Oddly enough, in the States I couldn't be in the same room with a cigarette, but here I'm surrounded by cigarettes all the time and they don't bother me much anymore. Then again, half the population smokes here. I have been coughing for about a week and a half, though. It's odd, because my throat isn't sore. Maybe it's the dust? Or maybe I'm dying slowly of second-hand smoke...hmm...

My mom sent me candy for Easter. I got the package yesterday. The problem is that my family here has never tried Reese's, so I wanted to share with them, and that my classmates are all homesick for Reese's, so I had to share with them. So I only got to eat two Reese's, which really sighs me, because they were the thing I missed absolutely the most candy-wise. I am such a selfish person. When my classmates got wind of the fact that I didn't really want to give away all my candy, they all said, "Has Senegal taught you nothing?!" Because here even though people have so little they share it all. I dunno. It's true that I'm selfish...but I still also think that it's a little selfish of my classmates wanting to eat all my candy and not let me eat it even when they know my mom mailed it to me because I miss it so much. So if we're all being selfish, why am I the one that gets yelled at about it?

People throw me off sometimes. Today a couple girls in my class yelled at me about things, and then mere minutes later one of them turned suddenly friendly on me and said we were like two peas in a pod. I never know when to trust people here...or ever, I guess. Ehm.

I've been at the cybercafé for a while now. I want to work some on my novel, but it's really distracting here.
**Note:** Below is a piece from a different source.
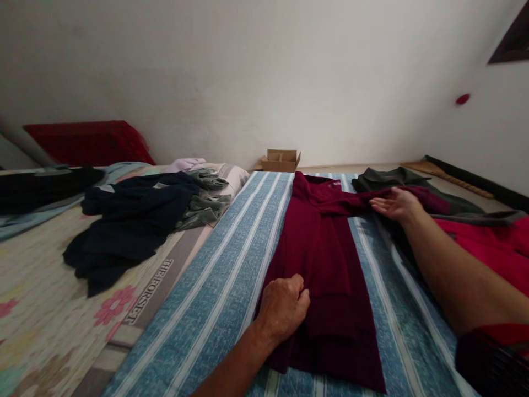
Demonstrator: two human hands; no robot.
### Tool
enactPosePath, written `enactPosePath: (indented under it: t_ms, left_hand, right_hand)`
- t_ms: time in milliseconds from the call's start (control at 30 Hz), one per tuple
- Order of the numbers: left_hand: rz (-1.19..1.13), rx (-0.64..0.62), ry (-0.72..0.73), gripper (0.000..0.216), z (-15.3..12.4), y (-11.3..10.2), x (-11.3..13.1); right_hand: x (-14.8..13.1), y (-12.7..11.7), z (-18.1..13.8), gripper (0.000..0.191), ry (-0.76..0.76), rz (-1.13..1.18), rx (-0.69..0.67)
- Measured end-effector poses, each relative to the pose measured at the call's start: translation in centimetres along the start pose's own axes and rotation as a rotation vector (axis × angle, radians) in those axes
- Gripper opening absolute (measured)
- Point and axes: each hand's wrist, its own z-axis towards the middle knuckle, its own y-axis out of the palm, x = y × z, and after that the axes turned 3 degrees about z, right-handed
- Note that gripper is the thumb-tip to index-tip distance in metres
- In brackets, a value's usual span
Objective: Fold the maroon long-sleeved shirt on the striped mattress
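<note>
At far left, a deep-red patterned cloth shape stands against the white wall. Before it, a black cloth garment lies on a cream bed cover printed with pastel flowers and edged with a grey band reading "THE FORSET". Next, a crumpled navy-blue cloth garment sprawls beside a rumpled grey-green cloth piece.

A blue bed cover with white stripes adjoins the flowered one; an open brown cardboard box sits beyond its far edge, by the wall. A person's left grip, a bare hand with fingers curled, rests on the lower left part of a maroon long-sleeved cloth garment, spread lengthwise on the stripes; whether the fingers pinch fabric cannot be told.

To the right, the right grip, palm turned up and fingers extended, meets the garment's outstretched sleeve. Beyond that sleeve lies a dark grey-green cloth garment; at far right, a bright red cloth garment is partly hidden by the right forearm.
</note>
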Motion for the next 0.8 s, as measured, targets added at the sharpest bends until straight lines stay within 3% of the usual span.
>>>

I was happily rereading it until I got to a part that I really needed to change for the sake of consistency, and I started to change it, but I just didn't have the time or the focus to finish it, and so now it's at a standstill. Alas, eh?

I don't think there's anything else to say, so I might as well stop rambling now. I might get on AIM if anybody wants to talk. I feel like listening to music, but since it's the radio and not one song on repeat, I can't really get much work done on my paper or my novel, so I might as well do something like chat.

I miss soap. Whenever I need soap and running water I can't seem to find it...I dislike the way my hands smell.